De training begint als de hond een pup is. De pup wordt in een pleeggezin gezet. Daar blijft hij een jaar. Daar leren ze hem zitten, liggen, pootjes geven enz. Maar ook leren met mensen omgaan en in drukke situaties iets weten te doen. Pleeggezinnen zijn heel gewone gezinnen, met ouders en kinderen
Na een jaar gaat de hond weer terug naar school. Die opleiding duurt 8 maanden. De hond wordt zo getraind dat de hond denkt dat hij 1 meter breed is en 2 meter hoog en leert om dingen heen te lopen. Zo kan hij zijn baasje veilig leiden. De hond leert dan meer commando’s zoals: brievenbus (de hond leidt de hond naar de brievenbus) of: zebra, de hond loopt naar het zebrapad. Tijdens een route moet een hond leren aan te geven wanneer er bijvoorbeeld stoepranden of zijstraten zijn.

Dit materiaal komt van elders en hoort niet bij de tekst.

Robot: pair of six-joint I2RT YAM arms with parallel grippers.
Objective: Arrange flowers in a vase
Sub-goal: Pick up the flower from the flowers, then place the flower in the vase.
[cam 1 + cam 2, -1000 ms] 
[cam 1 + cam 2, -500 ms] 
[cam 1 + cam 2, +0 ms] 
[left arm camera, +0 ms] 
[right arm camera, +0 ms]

Als de hond helemaal klaar is met de training, gaat hij naar een blind baasje. Dan is de training klaar. Met zijn blinde baasje loopt hij aan een tuig. Onder dat tuig zit een jasje van de KNGF (de Stichting Koninklijk Nederlands Geleidehonden Fonds) met dat jasje aan mag je de hond niet aaien, want dan raakt de hond afgeleid en kan de baas verongelukken.
Een bril en oogarts
Als je minder goed ziet ga je naar een oogarts. Oogartsen werken in het ziekenhuis. Die doet dan enkele testjes met je. Hij schijnt dan met een lampje in je oog; hij kijkt dan of je pupil goed klein en groot wordt. Je moet ook naar allemaal lettertjes en plaatjes kijken. Je moet dan zeggen wat je ziet. Dan zet de oogarts een grote rare bril op je neus. Steeds doet hij er glaasjes voor. Je moet dan zeggen of je beter of slechter ziet. Alle glaasjes hebben een sterkte: de een is 0,25 en de ander bijvoorbeeld 0,75. Aan het eind telt de oogarts alle glaasjes bij elkaar op en dan weet hij wat voor sterkte je hebt. Je krijgt ook oogdruppels, zodat de oogarts lang in je oog kan kijken. Met die druppels doen je ogen pijn als er veel en scherp licht in komt. Dan is het handig een zonnebril te hebben. Als de oogarts je sterkte weet, dan schrijft hij een recept. Daarop staat precies welke sterkte je hebt en of je bijziend of verziend bent.
Oogarts aan het werk
Als je de sterkte van je ogen weet ga je naar een opticien. Een opticien heeft een brillenwinkel en verkoopt monturen (brillen zonder glazen). Je kiest een bril uit. Die moet niet te groot of te klein zijn maar wel een tijdje mee kunnen. Hij kijkt ook hoe groot je hoofd is. Hij stelt ook een paar vragen: of je vaak drukke spelletjes doet (dan kan je beter kunststof glazen nemen, er komen dan minder snel krassen op). Als je een bril wil kopen die bij je past, let dan op wat voor haarkleur of kleur ogen je hebt.
Geschiedenis van de bril
Héél vroeger bestonden er geen brillen. Toen waren er leesstenen. Dat was glas, dat bol geslepen was. Om te lezen moest je de platte kant op de letters leggen. In 1280 werd in Italië de bril uitgevonden. Die bril werd met touwtjes aan je oren vastgemaakt. Toen heette een ‘bril’ nog geen bril. Dat noemde je toen: Lorgnetten en Monocles. Lorgnetten waren glazen op een stokje die je voor je ogen moest houden. Monocles waren glazen die je tussen je wang en wenkbrauw geklemd hield. Nu hebben we brillen. Er zijn ook lenzen, kleine rondje glaasje die je op je oog moet doen.
Informatie
Een bekend instituut is Bartimeus in Zeist. Het instituut heeft speciale voorlichting voor kinderen.